- **WHAT TO WORK ON**
Pictures do not belong in the output. Reproduce exactly the lines from the start of the records through the line with "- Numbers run".

═══ INPUT RECORDS

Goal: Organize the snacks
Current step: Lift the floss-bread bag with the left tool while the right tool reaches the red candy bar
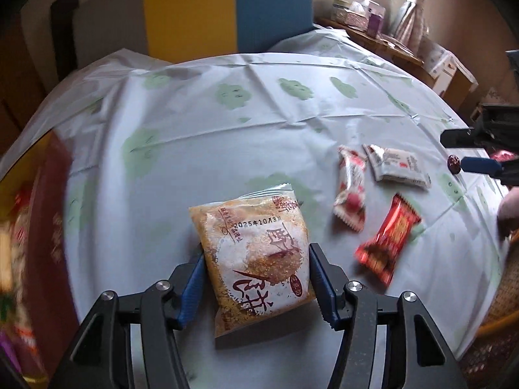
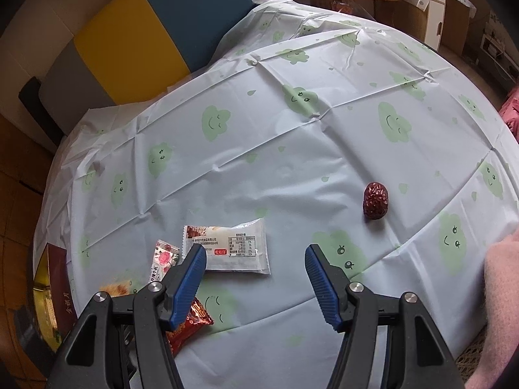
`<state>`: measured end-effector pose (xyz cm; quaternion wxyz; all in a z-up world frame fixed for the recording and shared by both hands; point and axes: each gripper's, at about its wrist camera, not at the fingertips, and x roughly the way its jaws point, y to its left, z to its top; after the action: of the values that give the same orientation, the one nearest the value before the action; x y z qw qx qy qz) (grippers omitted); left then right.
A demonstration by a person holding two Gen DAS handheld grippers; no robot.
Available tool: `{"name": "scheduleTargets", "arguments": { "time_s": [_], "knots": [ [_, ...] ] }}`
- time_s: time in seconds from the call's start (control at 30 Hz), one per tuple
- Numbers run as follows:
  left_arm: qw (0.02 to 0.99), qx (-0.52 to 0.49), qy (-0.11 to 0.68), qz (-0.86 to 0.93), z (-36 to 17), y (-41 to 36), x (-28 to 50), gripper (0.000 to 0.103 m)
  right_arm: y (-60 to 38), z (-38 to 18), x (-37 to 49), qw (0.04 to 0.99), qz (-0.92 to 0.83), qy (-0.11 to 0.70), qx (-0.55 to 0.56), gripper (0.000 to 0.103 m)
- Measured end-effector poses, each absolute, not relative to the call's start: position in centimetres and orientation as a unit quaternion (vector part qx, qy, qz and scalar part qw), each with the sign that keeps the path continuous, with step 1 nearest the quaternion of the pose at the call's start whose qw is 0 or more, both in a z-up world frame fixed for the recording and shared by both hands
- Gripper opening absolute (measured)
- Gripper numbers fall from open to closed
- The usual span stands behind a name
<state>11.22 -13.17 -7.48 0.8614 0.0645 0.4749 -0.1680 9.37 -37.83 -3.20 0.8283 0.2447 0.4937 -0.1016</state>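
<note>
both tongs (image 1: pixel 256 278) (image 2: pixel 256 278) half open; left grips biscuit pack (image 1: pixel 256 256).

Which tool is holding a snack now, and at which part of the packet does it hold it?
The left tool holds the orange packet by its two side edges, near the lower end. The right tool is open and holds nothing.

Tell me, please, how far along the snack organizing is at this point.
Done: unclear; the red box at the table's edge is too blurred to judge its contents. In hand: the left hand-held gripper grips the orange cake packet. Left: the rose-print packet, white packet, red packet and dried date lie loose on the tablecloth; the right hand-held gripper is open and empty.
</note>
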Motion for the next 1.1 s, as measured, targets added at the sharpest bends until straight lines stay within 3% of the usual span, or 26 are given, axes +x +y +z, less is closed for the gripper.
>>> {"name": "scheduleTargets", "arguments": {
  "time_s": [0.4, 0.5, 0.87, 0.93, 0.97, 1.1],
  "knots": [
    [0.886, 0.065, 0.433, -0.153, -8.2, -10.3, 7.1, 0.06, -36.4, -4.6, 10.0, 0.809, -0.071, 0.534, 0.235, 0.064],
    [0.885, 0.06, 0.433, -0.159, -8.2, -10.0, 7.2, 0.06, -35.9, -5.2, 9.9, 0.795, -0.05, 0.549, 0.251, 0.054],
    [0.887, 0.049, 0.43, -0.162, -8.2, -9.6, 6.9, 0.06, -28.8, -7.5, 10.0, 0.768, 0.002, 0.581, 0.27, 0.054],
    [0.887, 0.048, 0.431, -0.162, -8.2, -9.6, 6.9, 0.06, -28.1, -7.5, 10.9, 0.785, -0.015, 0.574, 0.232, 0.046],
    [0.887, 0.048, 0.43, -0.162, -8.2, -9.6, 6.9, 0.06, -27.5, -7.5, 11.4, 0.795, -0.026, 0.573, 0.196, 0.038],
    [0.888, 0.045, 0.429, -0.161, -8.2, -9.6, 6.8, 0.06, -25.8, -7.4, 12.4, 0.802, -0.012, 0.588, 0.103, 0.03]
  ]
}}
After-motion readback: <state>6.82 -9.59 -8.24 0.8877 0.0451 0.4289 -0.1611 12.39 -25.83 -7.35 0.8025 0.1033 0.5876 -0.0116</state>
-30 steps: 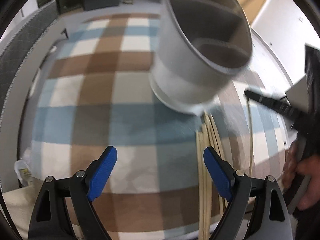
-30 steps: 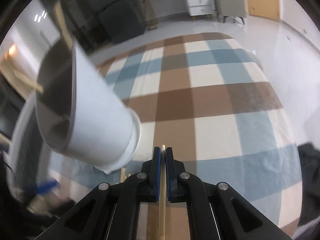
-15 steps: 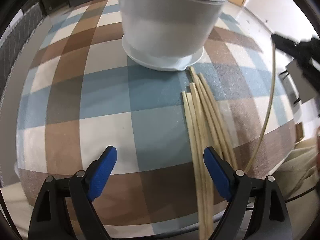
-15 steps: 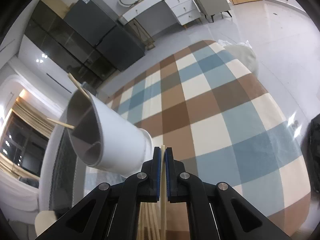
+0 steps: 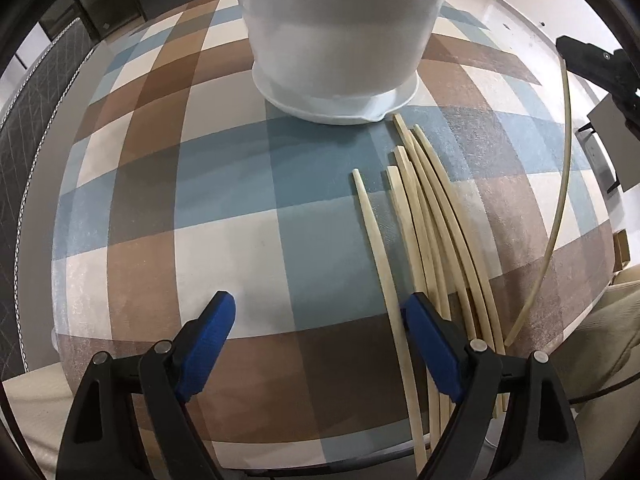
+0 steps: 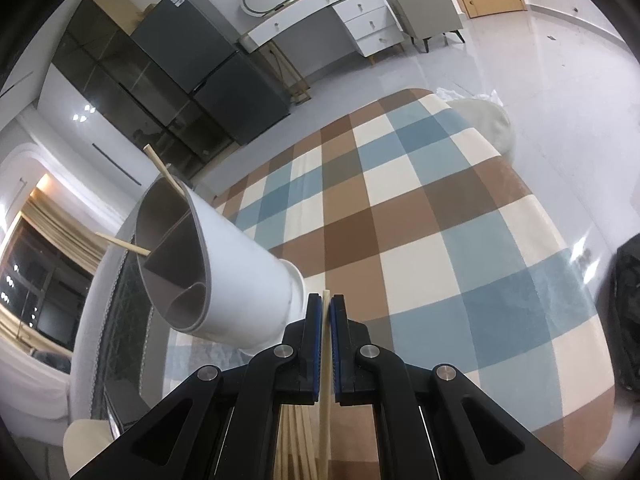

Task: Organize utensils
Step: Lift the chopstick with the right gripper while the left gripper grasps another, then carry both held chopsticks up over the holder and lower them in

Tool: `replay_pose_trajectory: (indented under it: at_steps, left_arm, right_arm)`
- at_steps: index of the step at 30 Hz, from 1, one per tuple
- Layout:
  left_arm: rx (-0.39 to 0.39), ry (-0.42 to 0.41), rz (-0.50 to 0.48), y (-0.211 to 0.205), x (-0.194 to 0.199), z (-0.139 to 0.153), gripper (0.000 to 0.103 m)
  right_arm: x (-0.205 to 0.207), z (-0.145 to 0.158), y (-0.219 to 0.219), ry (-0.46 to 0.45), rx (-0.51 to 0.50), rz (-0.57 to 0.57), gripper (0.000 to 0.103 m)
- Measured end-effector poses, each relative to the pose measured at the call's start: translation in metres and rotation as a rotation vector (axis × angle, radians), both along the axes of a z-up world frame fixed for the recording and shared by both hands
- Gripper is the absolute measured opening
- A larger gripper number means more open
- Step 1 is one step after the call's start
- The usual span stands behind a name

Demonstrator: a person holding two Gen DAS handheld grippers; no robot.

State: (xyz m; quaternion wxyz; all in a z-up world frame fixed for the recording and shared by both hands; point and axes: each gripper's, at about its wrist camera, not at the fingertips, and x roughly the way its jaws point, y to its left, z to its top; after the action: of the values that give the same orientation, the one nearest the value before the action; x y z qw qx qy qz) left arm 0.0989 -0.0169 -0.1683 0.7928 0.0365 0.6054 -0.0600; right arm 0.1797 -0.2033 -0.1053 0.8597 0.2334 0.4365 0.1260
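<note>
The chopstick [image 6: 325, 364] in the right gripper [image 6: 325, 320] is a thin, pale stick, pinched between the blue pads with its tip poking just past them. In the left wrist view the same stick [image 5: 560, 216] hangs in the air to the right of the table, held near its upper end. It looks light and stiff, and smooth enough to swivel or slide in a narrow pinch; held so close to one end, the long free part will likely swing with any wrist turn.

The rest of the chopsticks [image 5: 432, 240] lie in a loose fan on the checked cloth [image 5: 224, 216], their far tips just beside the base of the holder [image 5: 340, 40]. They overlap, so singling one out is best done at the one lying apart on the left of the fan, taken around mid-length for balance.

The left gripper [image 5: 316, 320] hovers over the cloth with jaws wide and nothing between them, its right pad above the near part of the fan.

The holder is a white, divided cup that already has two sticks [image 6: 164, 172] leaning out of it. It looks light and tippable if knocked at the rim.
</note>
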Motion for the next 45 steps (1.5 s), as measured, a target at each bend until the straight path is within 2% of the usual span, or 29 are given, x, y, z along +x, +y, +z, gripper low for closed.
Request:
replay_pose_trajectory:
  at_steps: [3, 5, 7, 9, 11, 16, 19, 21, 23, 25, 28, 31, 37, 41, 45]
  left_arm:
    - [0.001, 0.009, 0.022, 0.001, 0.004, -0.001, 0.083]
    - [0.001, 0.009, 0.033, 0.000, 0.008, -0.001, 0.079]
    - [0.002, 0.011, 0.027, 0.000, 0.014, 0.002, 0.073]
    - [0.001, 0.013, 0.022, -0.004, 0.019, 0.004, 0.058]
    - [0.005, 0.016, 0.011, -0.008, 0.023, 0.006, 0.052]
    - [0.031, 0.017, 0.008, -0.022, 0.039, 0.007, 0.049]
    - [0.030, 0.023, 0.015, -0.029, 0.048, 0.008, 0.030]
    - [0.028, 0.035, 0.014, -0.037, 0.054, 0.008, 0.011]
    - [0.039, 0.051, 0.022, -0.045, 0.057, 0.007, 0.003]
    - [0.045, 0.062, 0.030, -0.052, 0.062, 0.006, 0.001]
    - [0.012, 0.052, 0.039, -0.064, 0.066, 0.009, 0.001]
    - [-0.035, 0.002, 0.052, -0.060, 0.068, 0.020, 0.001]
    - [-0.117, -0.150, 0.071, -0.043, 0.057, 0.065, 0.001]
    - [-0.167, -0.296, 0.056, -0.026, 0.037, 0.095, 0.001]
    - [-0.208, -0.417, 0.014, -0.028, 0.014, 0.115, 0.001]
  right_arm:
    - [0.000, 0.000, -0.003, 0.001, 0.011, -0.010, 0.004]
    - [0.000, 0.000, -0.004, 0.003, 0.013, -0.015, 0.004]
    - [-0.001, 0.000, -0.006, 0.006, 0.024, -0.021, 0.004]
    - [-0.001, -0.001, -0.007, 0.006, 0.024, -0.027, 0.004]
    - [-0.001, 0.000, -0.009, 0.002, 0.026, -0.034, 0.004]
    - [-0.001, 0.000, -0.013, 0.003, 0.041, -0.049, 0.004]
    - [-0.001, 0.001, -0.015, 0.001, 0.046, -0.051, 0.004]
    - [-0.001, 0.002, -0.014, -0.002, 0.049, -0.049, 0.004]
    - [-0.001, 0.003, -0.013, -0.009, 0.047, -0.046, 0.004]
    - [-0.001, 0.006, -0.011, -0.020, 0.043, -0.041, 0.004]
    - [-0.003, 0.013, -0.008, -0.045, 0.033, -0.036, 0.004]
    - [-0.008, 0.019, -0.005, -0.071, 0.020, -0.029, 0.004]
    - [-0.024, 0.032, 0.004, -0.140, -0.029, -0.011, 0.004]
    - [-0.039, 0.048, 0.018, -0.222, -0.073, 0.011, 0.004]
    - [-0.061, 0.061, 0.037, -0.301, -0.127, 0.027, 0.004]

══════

- **THE COMPLETED TASK**
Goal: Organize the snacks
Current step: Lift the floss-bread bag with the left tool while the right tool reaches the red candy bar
`<state>`: measured end-effector pose (xyz cm; quaternion wxyz; all in a z-up world frame fixed for the recording and shared by both hands; point and axes: each gripper's, at about its wrist camera, not at the fingertips, and x roughly the way its jaws point, y to its left, z to its top; after the action: of the values that give the same orientation, the one nearest the value before the action; x y z qw qx qy qz) (grippers omitted); left then right.
A demonstration by a person holding two Gen DAS handheld grippers; no robot.
Available tool: `{"name": "scheduleTargets", "arguments": { "time_s": [_], "knots": [ [_, ...] ] }}`
- time_s: time in seconds from the call's start (control at 30 Hz), one per tuple
- Numbers run as follows:

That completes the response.